Informazione e supporto alle imprese: la campagna A-Gas dedicata a Rapid Exchange
Per far conoscere più da vicino le opportunità offerte da A-Gas, è stata avviata una campagna informativa rivolta agli operatori del settore HVAC-R.
Compilando l’apposito form di contatto sui social, scrivendo all’indirizzo [email protected] oppure contattando l’azienda attraverso il sito web, le realtà interessate possono chiedere maggiori informazioni ed essere affiancate dal team A-Gas.

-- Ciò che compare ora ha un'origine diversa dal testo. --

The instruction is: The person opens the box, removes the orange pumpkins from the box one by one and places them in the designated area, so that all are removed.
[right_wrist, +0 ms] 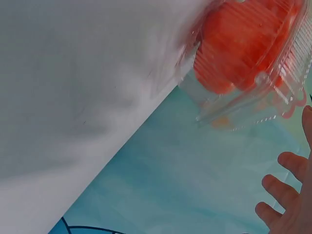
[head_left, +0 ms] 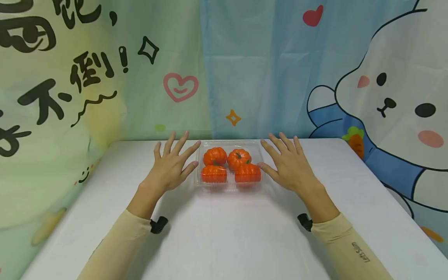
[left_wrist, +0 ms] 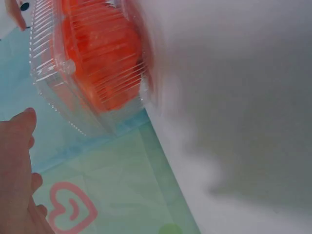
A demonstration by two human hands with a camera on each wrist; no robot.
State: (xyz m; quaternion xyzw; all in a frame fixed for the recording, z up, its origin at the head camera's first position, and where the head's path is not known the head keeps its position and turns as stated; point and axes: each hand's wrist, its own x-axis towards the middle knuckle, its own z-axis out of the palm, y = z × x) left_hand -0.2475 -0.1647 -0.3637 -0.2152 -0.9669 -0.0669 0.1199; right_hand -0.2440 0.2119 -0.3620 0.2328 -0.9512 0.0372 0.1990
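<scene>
A clear plastic clamshell box (head_left: 231, 187) sits near the far edge of the table with several small orange pumpkins (head_left: 239, 159) inside, in two rows. Beside its left end, my left hand (head_left: 168, 168) spreads its fingers, the thumb tip close to the box's side. My right hand (head_left: 293, 168) mirrors it at the right end, fingers spread and thumb tip right at the wall. Neither hand grips anything. Both wrist views show the ribbed box wall (left_wrist: 73, 117) close to the fingers, with the pumpkins (right_wrist: 239, 48) showing through the plastic.
The white table (head_left: 231, 233) stretches from the box towards me, its far edge just behind the box. A printed cloth (head_left: 245, 70) with hearts, lettering and a white cartoon animal hangs behind it. Each wrist wears a small black strap mount (head_left: 159, 224) at the sleeve cuff.
</scene>
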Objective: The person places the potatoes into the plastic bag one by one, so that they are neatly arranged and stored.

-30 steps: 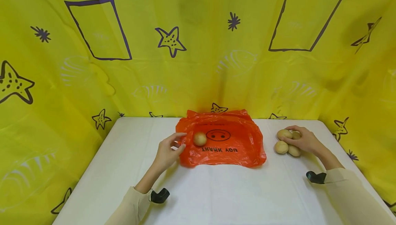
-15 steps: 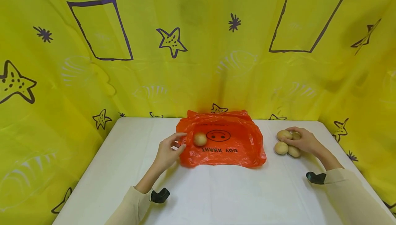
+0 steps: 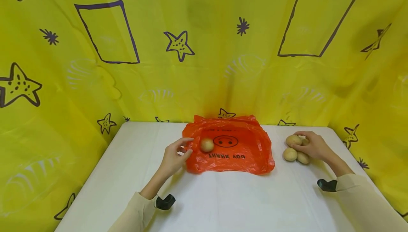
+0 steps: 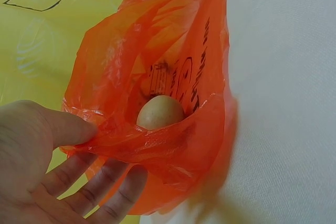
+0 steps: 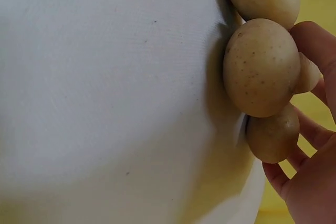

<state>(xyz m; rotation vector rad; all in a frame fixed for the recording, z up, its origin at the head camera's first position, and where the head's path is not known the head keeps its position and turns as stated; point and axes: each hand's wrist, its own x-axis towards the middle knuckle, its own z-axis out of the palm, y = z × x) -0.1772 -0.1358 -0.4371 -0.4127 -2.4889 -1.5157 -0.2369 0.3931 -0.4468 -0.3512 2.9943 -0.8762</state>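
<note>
A red plastic bag (image 3: pixel 237 163) printed "THANK YOU" lies with its mouth spread on the white table. One round potato (image 3: pixel 207 145) sits inside it at the left; the left wrist view shows this potato (image 4: pixel 160 113) behind the bag's near fold. My left hand (image 3: pixel 173 157) holds the bag's left rim, thumb on the inner side and fingers under the plastic (image 4: pixel 152 145). At the right, several potatoes (image 3: pixel 290 154) are clustered. My right hand (image 3: pixel 313 147) grips the back-left potato (image 3: pixel 293 140) between thumb and fingers. A speckled potato (image 5: pixel 261 67) stands in front of the gripped one in the right wrist view.
A yellow curtain (image 3: pixel 210 83) with starfish drawings rises behind the white table (image 3: pixel 239 203) and along both sides. Dark wrist cameras stick out from both cuffs, one by the left sleeve (image 3: pixel 134 209) and one by the right sleeve (image 3: pixel 363 198).
The head view has tilted slightly, so the scene sits a little lower. Both hands, the bag and the potatoes keep their places.
</note>
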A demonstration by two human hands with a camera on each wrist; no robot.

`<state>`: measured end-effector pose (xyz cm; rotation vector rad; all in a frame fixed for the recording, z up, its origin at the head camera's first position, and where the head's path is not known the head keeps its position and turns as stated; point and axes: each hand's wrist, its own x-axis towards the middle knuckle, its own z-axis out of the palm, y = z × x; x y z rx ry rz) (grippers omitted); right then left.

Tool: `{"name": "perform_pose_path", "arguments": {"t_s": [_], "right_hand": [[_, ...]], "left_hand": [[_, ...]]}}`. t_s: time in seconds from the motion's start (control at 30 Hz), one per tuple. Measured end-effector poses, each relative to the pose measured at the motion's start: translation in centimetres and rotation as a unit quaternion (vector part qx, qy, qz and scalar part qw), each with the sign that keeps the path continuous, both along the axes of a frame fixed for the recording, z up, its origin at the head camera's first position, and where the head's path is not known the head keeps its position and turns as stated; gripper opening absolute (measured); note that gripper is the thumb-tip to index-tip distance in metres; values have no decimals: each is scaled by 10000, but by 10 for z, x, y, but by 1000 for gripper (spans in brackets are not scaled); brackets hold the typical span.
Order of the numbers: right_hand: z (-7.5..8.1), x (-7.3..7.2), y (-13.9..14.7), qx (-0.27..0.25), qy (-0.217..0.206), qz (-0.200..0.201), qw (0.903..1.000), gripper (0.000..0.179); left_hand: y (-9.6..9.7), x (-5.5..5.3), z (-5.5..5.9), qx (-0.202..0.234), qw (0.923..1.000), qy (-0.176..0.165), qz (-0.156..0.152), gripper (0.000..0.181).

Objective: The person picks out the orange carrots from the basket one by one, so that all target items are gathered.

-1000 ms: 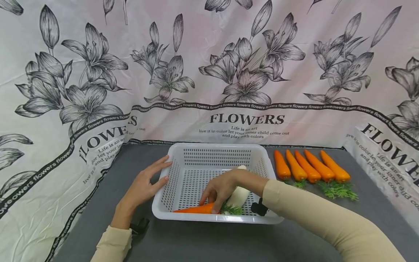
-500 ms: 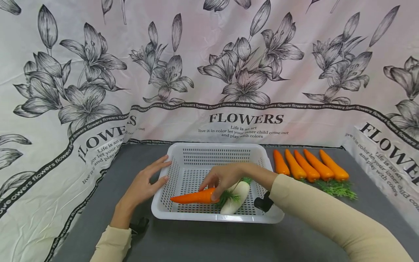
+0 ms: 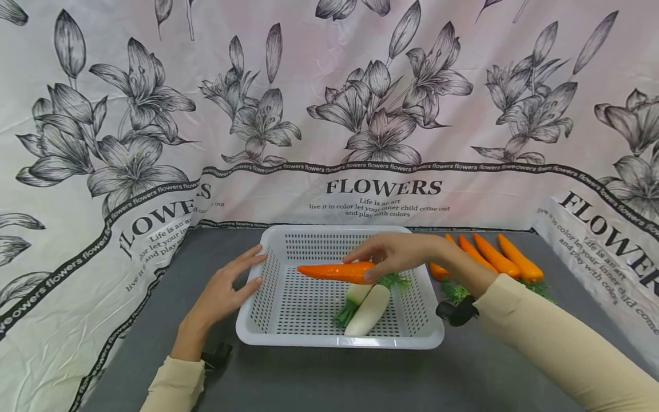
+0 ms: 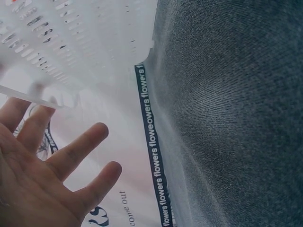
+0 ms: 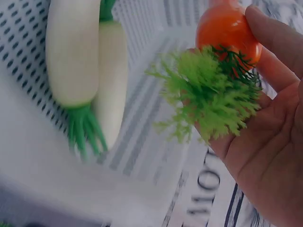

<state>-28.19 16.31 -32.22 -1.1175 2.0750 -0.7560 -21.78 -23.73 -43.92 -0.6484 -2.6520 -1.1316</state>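
My right hand (image 3: 396, 254) pinches an orange carrot (image 3: 329, 272) near its thick end and holds it above a white perforated basket (image 3: 340, 341). The carrot's tip points left. In the right wrist view its feathery green top (image 5: 203, 94) hangs beside the palm, with thumb and fingers around the orange end (image 5: 220, 30). Two white radishes (image 3: 369, 312) with green stems lie crossed inside the basket, right of its middle. With fingers spread and fairly straight, my left hand (image 3: 226, 289) touches the basket's left rim; the left wrist view shows its fingertips (image 4: 42, 111) at that rim.
Several more carrots (image 3: 520, 257) lie side by side on the grey table (image 3: 329, 380), right of the basket, partly hidden by my right forearm. Behind and at both sides hangs a white flower-printed cloth (image 3: 381, 200).
My right hand has lifted the carrot from the basket's front edge, up and back to the right, uncovering both radishes. My left hand has stayed at the left rim.
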Motion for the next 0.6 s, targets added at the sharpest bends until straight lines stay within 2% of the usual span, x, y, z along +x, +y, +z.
{"name": "perform_pose_path", "arguments": {"t_s": [0.13, 0.3, 0.6], "right_hand": [[3, 2, 31, -178, 311, -602, 9975, 53], [2, 6, 67, -434, 636, -1239, 9893, 52], [-9, 22, 116, -734, 954, -2302, 9657, 52]], "left_hand": [[0, 0, -1, -20, 10000, 68, 13, 50], [0, 1, -1, 31, 10000, 32, 2, 50], [1, 1, 0, -20, 10000, 10, 54, 50]]}}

Il supporto consente di approfondire il funzionamento di Rapid Exchange e di valutare i possibili vantaggi del servizio in base alle specifiche esigenze operative.
«L’obiettivo non è semplicemente fornire un servizio, ma accompagnare le imprese in una fase di cambiamento del settore, aiutandole a conoscere strumenti che possono semplificare la gestione dei refrigeranti esausti, creare valore e contribuire concretamente agli obiettivi di sostenibilità e circolarità previsti dalla normativa europea», spiega Matteo Mangiarotti, Head of Rapid Recovery Italia.
«Molti installatori conservano il refrigerante usato a causa dell’aumento dei prezzi per lo smaltimento. Con noi, invece, il cliente non deve pagare, ma siamo noi a pagarlo per ritirare il gas a fine vita, consentendogli di recuperare valore senza complicazioni né rischi».